Copying into Eclipse and paste it in Word is also another option.
You can also use SciTE to paste code if you don't want to install heavy IDEs and then download plugins for all the code you're making. Simply choose your language from the language menu, type your code, high-light code, select Edit->Copy as RTF, paste into Word with formatting (default paste).
SciTE supports the following languages but probably has support for others: Abaqus*, Ada, ANS.1 MIB definition files*, APDL, Assembler (NASM, MASM), Asymptote*, AutoIt*, Avenue*, Batch files (MS-DOS), Baan*, Bash*, BlitzBasic*, Bullant*, C/C++/C#, Clarion, cmake*, conf (Apache), CSound, CSS*, D, diff files*, E-Script*, Eiffel*, Erlang*, Flagship (Clipper / XBase), Flash (ActionScript), Fortran*, Forth*, GAP*, Gettext, Haskell, HTML*, HTML with embedded JavaScript, VBScript, PHP and ASP*, Gui4Cli*, IDL - both MSIDL and XPIDL*, INI, properties* and similar, InnoSetup*, Java*, JavaScript*, LISP*, LOT*, Lout*, Lua*, Make, Matlab*, Metapost*, MMIXAL, MSSQL, nnCron, NSIS*, Objective Caml*, Opal, Octave*, Pascal/Delphi*, Perl, most of it except for some ambiguous cases*, PL/M*, Progress*, PostScript*, POV-Ray*, PowerBasic*, PowerShell*, PureBasic*, Python*, R*, Rebol*, Ruby*, Scheme*, scriptol*, Specman E*, Spice, Smalltalk, SQL and PLSQL, TADS3*, TeX and LaTeX, Tcl/Tk*, VB and VBScript*, Verilog*, VHDL*, XML*, YAML*.
If you are using Intellij IDEA, just copy the code from the IDE and paste it in the word document.
A web site for coloration with lots of languages.
http://hilite.me/
You can host one yourself since it is open source. The code is on github.
There really isn't a clean way to do it, and it could still look fishy based on your exact style settings.
What you could try to do is to first run a code-to-HTML conversion (there are many programs that do that), and then try to open up the HTML file with word, that might hopefully provide you with the formatted and pretty code, and then copy and paste it into your document.
I was also looking for it and ended up creating something for my code display.
Here's a good way:
Create a rectangular form and place your text inside.
Change the font to Consolas and size ~10.

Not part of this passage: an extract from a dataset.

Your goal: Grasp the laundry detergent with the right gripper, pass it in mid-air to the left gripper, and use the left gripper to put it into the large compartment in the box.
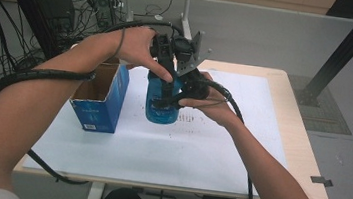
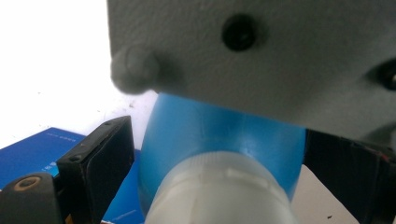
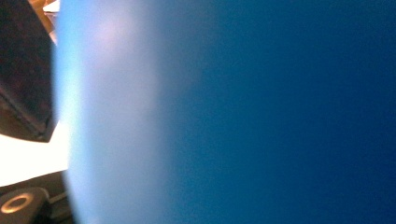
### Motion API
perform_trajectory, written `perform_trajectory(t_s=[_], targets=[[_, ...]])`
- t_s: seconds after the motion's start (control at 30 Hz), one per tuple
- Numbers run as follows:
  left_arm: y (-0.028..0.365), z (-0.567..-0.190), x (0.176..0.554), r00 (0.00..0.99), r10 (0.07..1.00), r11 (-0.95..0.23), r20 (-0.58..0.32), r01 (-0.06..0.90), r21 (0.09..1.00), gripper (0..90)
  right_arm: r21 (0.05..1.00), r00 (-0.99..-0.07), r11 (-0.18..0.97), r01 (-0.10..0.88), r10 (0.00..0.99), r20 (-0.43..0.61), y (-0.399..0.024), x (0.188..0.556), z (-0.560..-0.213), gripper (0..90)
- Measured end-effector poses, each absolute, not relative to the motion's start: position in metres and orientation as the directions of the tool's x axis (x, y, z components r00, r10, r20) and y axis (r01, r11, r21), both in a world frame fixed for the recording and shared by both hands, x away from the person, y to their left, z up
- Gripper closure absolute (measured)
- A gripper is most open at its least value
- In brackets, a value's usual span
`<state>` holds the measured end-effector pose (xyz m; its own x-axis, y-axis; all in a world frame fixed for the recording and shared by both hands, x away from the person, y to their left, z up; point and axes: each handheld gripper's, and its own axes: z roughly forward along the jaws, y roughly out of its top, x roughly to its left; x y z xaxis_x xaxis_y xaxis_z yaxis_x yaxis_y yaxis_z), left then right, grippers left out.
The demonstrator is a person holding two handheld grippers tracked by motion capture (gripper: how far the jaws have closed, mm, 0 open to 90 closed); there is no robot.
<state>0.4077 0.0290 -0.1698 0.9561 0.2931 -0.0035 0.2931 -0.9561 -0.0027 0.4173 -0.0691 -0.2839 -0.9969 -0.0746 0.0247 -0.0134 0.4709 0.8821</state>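
Your bottle [image 1: 162, 109] stands upright on the table [image 1: 287, 122], just right of the open box [image 1: 102, 96], so it is out of the box or not yet in; which, you can't tell. Your right gripper [image 1: 170, 99] presses against the bottle's side, apparently clamped on its body. Your left gripper [image 1: 169, 61] sits above, its jaws apart either side of the white cap [image 2: 219, 191], not yet closed on it. Any work on the cap looks still ahead.

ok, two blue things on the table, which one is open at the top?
The blue cardboard box, left of the tools: its top flaps are up and the brown inside shows. The blue bottle beside it carries a white cap and sits between both tools.
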Motion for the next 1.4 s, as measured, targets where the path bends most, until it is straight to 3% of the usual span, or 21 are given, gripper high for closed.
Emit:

Change the text font to gray near-black (gray 25%, darker 75%)
Use darker colors to highlight your text if needed and choose one to be the contour.
I have created an easier method using tables, as they are easier to create, manage, and more consistent (with the possibility to save the table's style inside the document itself), but I couldn't find a better way for code colouring scheme, sorry for that.
Steps:
Create a 3x3 table.
Select the table, and make its borders invisible ("No Borders" option), and activate "View Gridlines" option.
Make the adjustments to cells' spacing and columns' widths to get the desired aspect. (You will have to get in "Table Properties" for fine tuning).
Create a "Paragraph Style" with the name of "Code" just for your code snippets (as mentioned in https://stackoverflow.com/a/25092977/8533804)
Create another "Paragraph Style" with the name of "Code_numberline" that will be based upon the previous created style, but this you will add a numbering line in its definition (this will automate line numbering).
Apply "Code_numberline" to the first column, and "Code" to the 3 column.
Add a fill in the middle column.
Save that table style and enjoy!
The best presentation for code in documents is in a fixed-width font (as it should appear in an IDE), with either a faint, shaded background or a light border to distinguish the block from other text.
If its Java source code copy it to Visual Studio and then copy it back to Word.